After such training, she believes, you often know “as soon as you walk in the room what the patient’s problem is.” One of the complications from cancer treatment that Le Blanc sees is post-mastectomy pain syndrome. It is frequently misdiagnosed and, as a result, mistreated. This chronic pain can occur after breast cancer surgeries – most prevalent after a lumpectomy – and removal of axillary lymph nodes. Both radiation and direct injury to the sensory nerves in the underarm can cause the symptoms. As Le Blanc explains, “It’s like a stabbing, burning, squeezing that shoots across the chest in a band-like distribution.”
One of her patients, a young breast cancer survivor, was on high-dose narcotics but still was in pain and unable to have anything touch her chest area without severe discomfort. Le Blanc started her on a medication that specifically addressed the nerve pain. “After three weeks, the patient identified her pain as ‘level 2’ and was able to wear a bra and shirt.” But, more important, the patient was finally able to hold her baby close.
Le Blanc can also help patients before treatment, through “a prehabilitation program” to help minimize the risk that the patients will develop some of these complications. “If a patient is not tolerating treatment, it may need to be stopped,” she says. “If it’s better managed, the patient will stay on it.”
Aromatase inhibitors – which are estrogen blockers given to women with hormone responsive cancer to reduce the risk of recurrence – can also cause programs. At least one-third and possibly more of these patients develop symptoms very similar to fibromyalgia, such as diffuse pain, fatigue, and “a foggy brain.” Joint pain associated with these drugs can be especially crippling.
Daily activities, like walking, going down stairs, cooking, and cleaning, are now impossible without significant pain. “These women are often in their 30s or 40s but feel like they aged 20 to 30 years overnight. I hear that all the time,” Le Blanc says. “They go through physical therapy and pain medication, but nothing helps.”
To relieve these symptoms, Le Blanc prescribes a neuropathic pain medication and an anti-inflammatory as needed, in combination with a specific program in physical therapy and occupational therapy.
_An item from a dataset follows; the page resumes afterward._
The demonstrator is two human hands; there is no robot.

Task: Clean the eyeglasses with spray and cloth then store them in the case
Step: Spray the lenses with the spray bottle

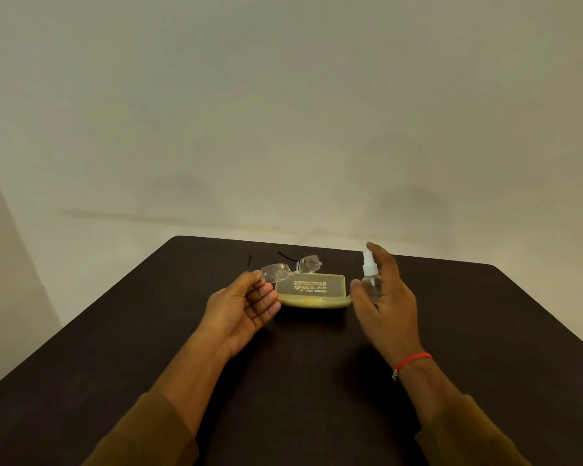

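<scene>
Left hand [246,301], palm up, grip pinching the outer edge of one lens of the rimless clear eyeglasses with thin black temples [293,268], held just past the translucent yellow plastic case [312,290]. The case lies on the dark brown tabletop [148,331] between both hands. Right hand [387,297], grip curled round the small clear spray bottle with white nozzle [371,277], upright, forefinger on top.

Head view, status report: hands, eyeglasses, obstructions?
Left hand pinches eyeglasses by one lens end. Right hand grips spray bottle, finger atop nozzle. Case lies on table between hands.
</scene>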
Often, when the women return for a follow-up visit three weeks later, “the difference is amazing.”
As Le Blanc emphasizes, aromatase inhibitors decrease the risk of that the cancer will recur, so it’s very important to stay on the medication. “Creating a plan to help them manage potential side effects can be lifesaving.”
“Oncologists save lives,” she says. “I help facilitate a return to a better quality of life.”